El anterior portavoz tendrá, desde el martes próximo, la misión ministerial que ya tenía entre bambalinas, llegar a un acuerdo con el entorno de ETA, pasando incluso por encima de la ley de partidos, la política penitenciaria, la ilegalización de Batasuna o las condenas de etarras. Nada será respetado por ese político que, siendo químico, se sabe todas las triquiñuelas legales o paralegales, a fin de llegar a sus objetivos. Y luego, cuando lo consiga será capaz de sacar su cara y su gesto goebelliano y convencer a todos los ciudadanos que lo hecho es lo mejor para España, y para Euskal Herria, entera, como hizo el 12 y 13 M, de infortunado recuerdo. Y uno se pregunta, en su inocencia, si España se merece un Ministro como el sr. Rubalcaba, predispuesto física y mentalmente a cuanto sea necesario a los fines de mayor honra y gloria de su jefe, sr. Rodríguez, aunque sea a costa de convertir a España en una tarta, troceada a gusto de los consumidores.

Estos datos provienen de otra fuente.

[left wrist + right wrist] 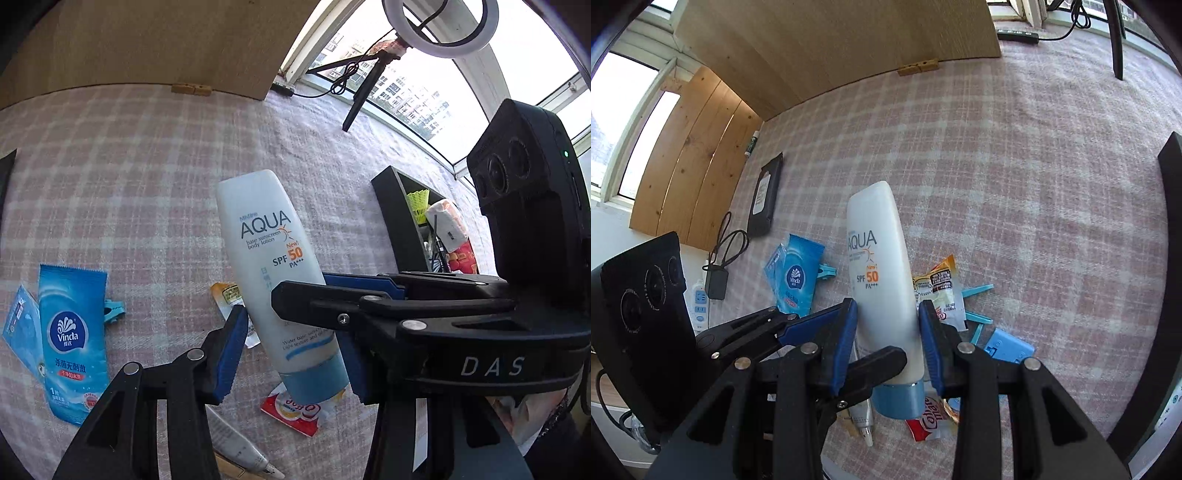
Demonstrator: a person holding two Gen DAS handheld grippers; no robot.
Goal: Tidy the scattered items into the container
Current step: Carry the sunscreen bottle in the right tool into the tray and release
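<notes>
A white AQUA sunscreen bottle [269,254] with a blue cap is held upright above the checked cloth; it also shows in the right wrist view [882,280]. My left gripper [291,350] has its blue pads around the bottle's lower body. My right gripper [888,339] is shut on the same bottle, pads pressed on both sides. The right gripper's body crosses the left wrist view from the right [424,317]. The black container [402,218] stands at the right, with a yellow-green shuttlecock and packets inside.
On the cloth lie a blue Vinda wipe packet [74,343], a red-white sachet [295,410], a white tube [240,450], blue clips [975,306], a blue box [1008,347] and a black wipes pack [766,195]. A wooden board [831,44] stands behind.
</notes>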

No cabe ninguna duda que se avecinan tiempos, nuevamente, difíciles y complicados, pero tampoco cabe ninguna duda que el sr. Rodríguez y sus asesores, están manejando los tiempos con una rigurosidad extrema. Los tiempos y los objetivos. Y mientras ellos se mueven en sus terrenos, los etarras, los batasunos, saliendo de la cárcel reclaman la liberación de todos los presos vascos y una declaración de España y de Francia que reconozca el derecho a la autodeterminación de Euskal Herria. Esa es la paz de ETA, la que ella desea, la única que aceptará; la rendición del gobierno de Madrid a sus deseos y condiciones. Deseos y condiciones para la Paz de ETA, que en el léxico del gobierno socialista se convierten en cueste lo que cueste, y sea como sea.

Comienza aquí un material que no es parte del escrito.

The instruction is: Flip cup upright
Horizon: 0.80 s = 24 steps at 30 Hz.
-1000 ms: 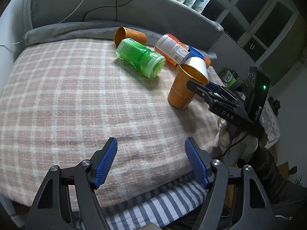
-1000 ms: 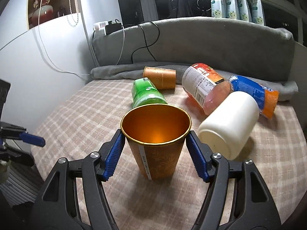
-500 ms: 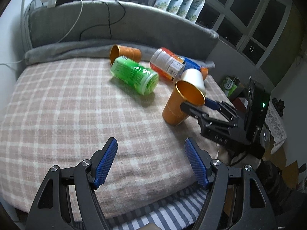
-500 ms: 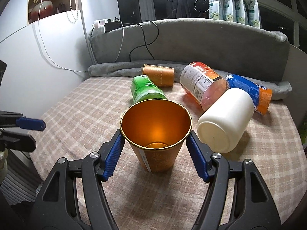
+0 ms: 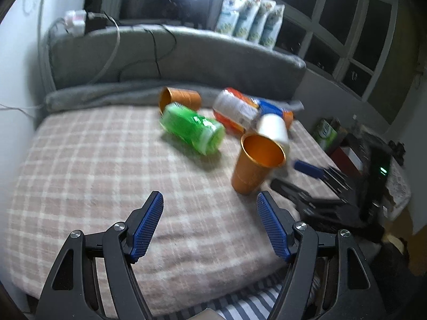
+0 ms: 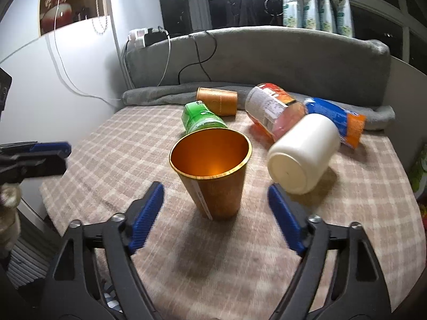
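An orange metallic cup (image 6: 213, 176) stands upright on the checked blanket, mouth up, leaning slightly; it also shows in the left wrist view (image 5: 254, 164). My right gripper (image 6: 214, 205) is open, its blue pads clear of the cup on both sides and a little nearer the camera. It appears in the left wrist view (image 5: 309, 178) just right of the cup. My left gripper (image 5: 209, 224) is open and empty above the blanket's front part, well left of the cup.
Behind the cup lie a green bottle (image 6: 202, 120), a second orange cup on its side (image 6: 217, 100), a clear bottle with red drink (image 6: 273, 112), a blue-orange bottle (image 6: 336, 120) and a white container (image 6: 304, 154). A grey headboard (image 6: 267, 58) backs the bed. The bed edge runs along the front.
My right gripper has opened, let go of the orange cup and drawn back; the cup now stands free. The left gripper's view has tilted upward, the gripper still open.
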Available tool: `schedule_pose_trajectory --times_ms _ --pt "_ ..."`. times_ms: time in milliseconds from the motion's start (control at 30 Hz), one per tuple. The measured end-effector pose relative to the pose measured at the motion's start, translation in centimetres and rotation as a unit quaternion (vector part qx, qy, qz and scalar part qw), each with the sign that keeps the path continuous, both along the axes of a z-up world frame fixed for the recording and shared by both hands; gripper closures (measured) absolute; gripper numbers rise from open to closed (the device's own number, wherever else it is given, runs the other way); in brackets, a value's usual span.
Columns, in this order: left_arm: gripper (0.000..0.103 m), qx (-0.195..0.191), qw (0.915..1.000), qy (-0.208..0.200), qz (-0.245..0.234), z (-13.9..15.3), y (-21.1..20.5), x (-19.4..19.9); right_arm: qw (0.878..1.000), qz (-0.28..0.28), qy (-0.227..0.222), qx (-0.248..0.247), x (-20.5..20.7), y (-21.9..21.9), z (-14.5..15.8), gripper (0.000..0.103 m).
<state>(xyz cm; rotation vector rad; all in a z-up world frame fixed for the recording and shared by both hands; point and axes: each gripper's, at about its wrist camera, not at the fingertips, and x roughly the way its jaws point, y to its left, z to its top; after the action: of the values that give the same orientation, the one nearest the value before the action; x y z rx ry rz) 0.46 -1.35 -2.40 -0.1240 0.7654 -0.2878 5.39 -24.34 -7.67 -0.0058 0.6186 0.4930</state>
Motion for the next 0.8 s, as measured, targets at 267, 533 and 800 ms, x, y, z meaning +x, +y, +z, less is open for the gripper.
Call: schedule_pose_trajectory --times_ms 267,533,800 --pt "0.03 0.039 0.9885 -0.126 0.074 2.4 0.1 -1.4 0.995 -0.097 -0.021 0.022 -2.9 -3.2 2.8 0.012" --pt "0.023 0.062 0.9703 -0.204 0.114 4.3 0.2 -2.1 0.983 -0.172 -0.064 0.007 -4.1 -3.8 6.2 0.012" --pt "0.023 0.067 0.9637 -0.218 0.138 4.8 0.8 -2.3 0.974 -0.193 -0.113 -0.017 -4.4 -2.8 8.1 0.0"
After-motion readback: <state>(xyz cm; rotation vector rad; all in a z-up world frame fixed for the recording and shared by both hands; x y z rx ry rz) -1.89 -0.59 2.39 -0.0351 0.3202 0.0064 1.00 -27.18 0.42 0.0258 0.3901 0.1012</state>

Rubalcaba y Alonso, serán los que nos impartan la lección magistral.
Parménides
Beatriz dijo
Benedicto XVI ha hablado de "horizontes de paz". Confiemos como el Santo Padre en que esto es posible y oremos por ello. ¿Por qué poner nubarrones a este horizonte de paz que se abre ante nosotros. ¿O es que no queremos la paz?